● Task goal
Lines holding the word "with" must be located in the listing below and copied.

● Data extract

:::

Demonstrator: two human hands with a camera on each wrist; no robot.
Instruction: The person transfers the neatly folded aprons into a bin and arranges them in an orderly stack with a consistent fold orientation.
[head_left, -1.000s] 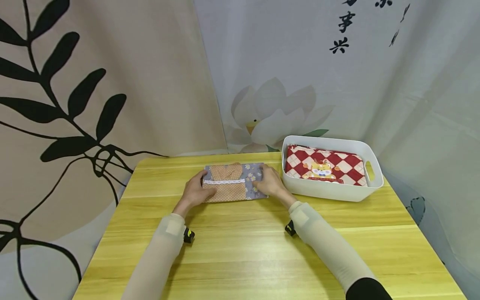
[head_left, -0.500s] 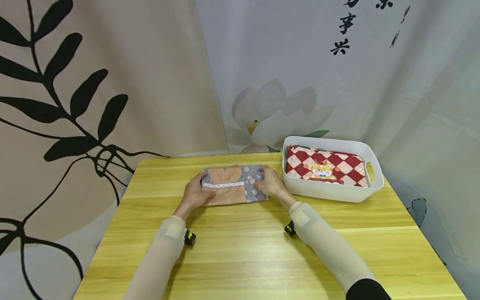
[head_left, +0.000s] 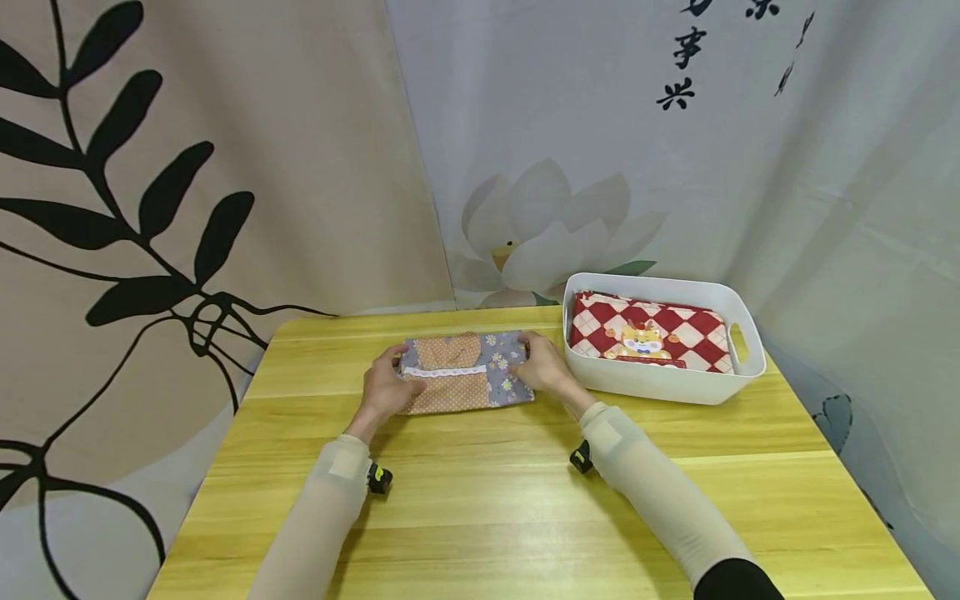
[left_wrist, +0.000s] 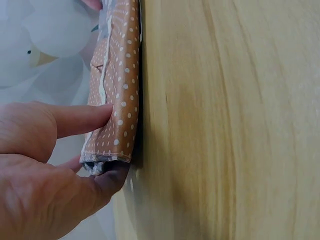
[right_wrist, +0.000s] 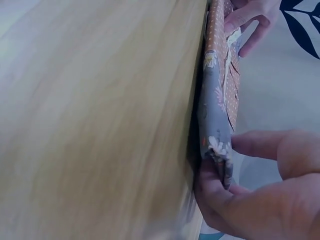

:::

● Reply to the exercise
Demonstrator: two human hands with a camera on each wrist; no robot.
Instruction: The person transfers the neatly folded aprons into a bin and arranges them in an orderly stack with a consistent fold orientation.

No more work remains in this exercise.